First data shows how market reacts to soybean tariffs.

Bryce Knorr 1, Senior Market Analyst, Farm Futures

September 26, 2018

2 Min Read
fotokostic/ThinkstockPhotos

Chinese tariffs on imports of U.S. soybeans knocked prices for a loop. But data on shipments since the trade dispute ratcheted higher in July show the market adjusting to what amounts to the new normal. Both Brazil – and, surprise, the U.S. – sold more soybeans.
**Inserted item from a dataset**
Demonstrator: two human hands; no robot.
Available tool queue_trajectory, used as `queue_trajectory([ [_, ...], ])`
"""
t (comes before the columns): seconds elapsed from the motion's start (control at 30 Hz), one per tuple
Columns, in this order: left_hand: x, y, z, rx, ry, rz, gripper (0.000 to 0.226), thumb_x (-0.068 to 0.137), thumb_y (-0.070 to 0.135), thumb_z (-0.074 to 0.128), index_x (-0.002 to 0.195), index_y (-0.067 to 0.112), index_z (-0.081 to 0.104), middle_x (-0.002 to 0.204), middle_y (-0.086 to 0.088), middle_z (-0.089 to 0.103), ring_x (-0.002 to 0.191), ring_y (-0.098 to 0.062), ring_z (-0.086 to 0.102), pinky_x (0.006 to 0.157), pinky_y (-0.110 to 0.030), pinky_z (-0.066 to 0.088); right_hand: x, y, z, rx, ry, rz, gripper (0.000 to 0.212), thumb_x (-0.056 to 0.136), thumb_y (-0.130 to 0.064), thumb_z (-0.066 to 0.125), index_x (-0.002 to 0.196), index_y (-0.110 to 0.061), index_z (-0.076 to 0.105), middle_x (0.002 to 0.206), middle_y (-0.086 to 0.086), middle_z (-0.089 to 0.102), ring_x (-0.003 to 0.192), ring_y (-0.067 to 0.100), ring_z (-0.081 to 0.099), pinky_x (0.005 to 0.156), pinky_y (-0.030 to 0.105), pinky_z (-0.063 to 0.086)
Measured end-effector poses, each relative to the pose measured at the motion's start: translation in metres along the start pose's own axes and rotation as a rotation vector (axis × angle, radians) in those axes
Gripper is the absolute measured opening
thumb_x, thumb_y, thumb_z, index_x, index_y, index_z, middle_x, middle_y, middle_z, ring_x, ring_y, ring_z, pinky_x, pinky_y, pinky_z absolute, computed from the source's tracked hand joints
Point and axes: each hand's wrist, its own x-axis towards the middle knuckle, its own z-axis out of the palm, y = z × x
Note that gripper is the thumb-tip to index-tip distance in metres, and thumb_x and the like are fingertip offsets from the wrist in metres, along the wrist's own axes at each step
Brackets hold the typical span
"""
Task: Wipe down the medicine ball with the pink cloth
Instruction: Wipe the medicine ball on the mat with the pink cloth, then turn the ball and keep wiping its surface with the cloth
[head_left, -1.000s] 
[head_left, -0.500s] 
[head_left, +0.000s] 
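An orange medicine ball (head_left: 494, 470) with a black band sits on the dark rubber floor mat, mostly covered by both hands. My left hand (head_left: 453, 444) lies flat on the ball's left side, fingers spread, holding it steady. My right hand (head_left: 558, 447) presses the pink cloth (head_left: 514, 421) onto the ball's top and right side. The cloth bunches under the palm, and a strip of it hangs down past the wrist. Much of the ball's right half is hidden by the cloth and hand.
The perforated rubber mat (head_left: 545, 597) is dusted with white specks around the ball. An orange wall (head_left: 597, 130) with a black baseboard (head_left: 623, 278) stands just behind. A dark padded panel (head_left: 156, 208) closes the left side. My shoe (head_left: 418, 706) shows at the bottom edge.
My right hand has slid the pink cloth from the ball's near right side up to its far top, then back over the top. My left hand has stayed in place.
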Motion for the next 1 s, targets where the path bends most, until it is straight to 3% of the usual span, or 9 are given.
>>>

To be sure, shipments from the world’s number one and two exporters normally slow during these months. Inventories in Brazil normally are beginning to thin into the start of planting there in mid-September. U.S. shipments typically fall off even more ahead of the fall harvest as buyers wait to scoop up bargains when the cash market is flooded. And without Chinese business, U.S. 2018 crop total exports likely won’t increase much if at all over those sold the previous year.

Still, large leftover supplies of 2017 crop soybeans in the U.S., coupled with dirt-cheap prices crushed by the tariffs, were a fire sale buyers couldn’t refuse, especially those who normally rely on Brazil. Originations out of Brazil for October are trading at a 27% premium to those out of the Gulf, enough to overcome the 25% tariff if the Chinese government allows, an incentive for others to take what China won’t.

While Chinese regulators permitted a trickle of imports from the U.S., public statements by officials pushed the party line hard: China wants its pork industry, already beset by African swine fever, to help slash soybean imports by some 10%, while seeking alternative protein feeds and encouraging domestic production to expand in coming years.

In the here and now, however, Brazil took up the slack of plunging U.S. shipments to the world’s largest importer. In the 11 weeks after the tariffs took hold, U.S. shipments to China fell by 129 million bushels compared to the previous year. Flows out of Brazil during the same period rose by 156 million bushels as buyers there built up inventories at ports by 15% as protection.

Most, but not all other buyers, switched from Brazil to the U.S. For example, Brazilian shipments fell by 14.8 million bushels to Taiwan, which took 14.4 million more bushels from the U.S.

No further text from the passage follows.